**Exercise description**. Any images in the material are to be dropped while every line is retyped exactly.

**Data**.
□ □ □ □
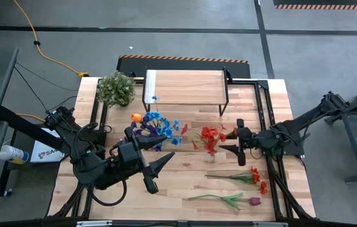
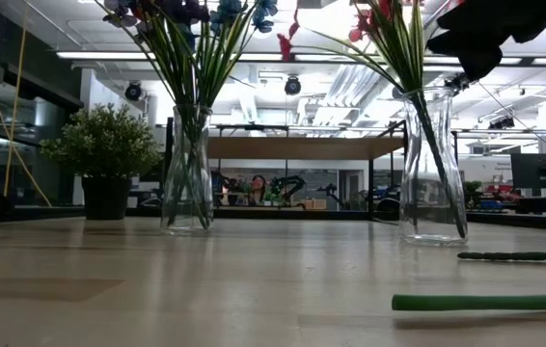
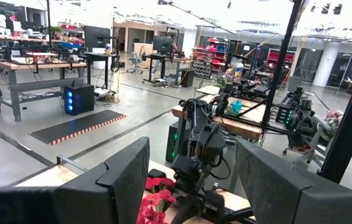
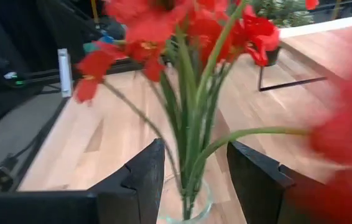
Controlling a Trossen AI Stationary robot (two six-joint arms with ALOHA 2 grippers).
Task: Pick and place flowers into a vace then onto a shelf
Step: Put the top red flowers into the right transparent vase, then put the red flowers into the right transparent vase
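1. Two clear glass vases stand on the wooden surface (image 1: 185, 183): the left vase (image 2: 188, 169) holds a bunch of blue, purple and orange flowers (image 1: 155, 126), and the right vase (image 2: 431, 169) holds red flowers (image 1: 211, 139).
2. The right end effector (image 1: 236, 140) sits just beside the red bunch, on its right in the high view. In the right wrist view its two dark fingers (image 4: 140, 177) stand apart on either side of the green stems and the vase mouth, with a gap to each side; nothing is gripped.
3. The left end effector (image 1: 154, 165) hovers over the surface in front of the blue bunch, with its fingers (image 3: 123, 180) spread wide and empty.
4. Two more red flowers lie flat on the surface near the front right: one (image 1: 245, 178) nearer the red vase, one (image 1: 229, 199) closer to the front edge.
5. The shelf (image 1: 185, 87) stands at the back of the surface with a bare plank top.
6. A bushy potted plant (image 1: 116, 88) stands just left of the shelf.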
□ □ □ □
**Answer space**.
Controlling a Trossen AI Stationary robot (two six-joint arms with ALOHA 2 grippers).
Task: Pick and place flowers into a vace then onto a shelf
Step: Put the top red flowers into the right transparent vase, then put the red flowers into the right transparent vase
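1. Two clear glass vases stand on the wooden surface (image 1: 185, 183): the left vase (image 2: 188, 169) holds a bunch of blue, purple and orange flowers (image 1: 155, 126), and the right vase (image 2: 431, 169) holds red flowers (image 1: 211, 139).
2. The right end effector (image 1: 236, 140) sits just beside the red bunch, on its right in the high view. In the right wrist view its two dark fingers (image 4: 140, 177) stand apart on either side of the green stems and the vase mouth, with a gap to each side; nothing is gripped.
3. The left end effector (image 1: 154, 165) hovers over the surface in front of the blue bunch, with its fingers (image 3: 123, 180) spread wide and empty.
4. Two more red flowers lie flat on the surface near the front right: one (image 1: 245, 178) nearer the red vase, one (image 1: 229, 199) closer to the front edge.
5. The shelf (image 1: 185, 87) stands at the back of the surface with a bare plank top.
6. A bushy potted plant (image 1: 116, 88) stands just left of the shelf.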

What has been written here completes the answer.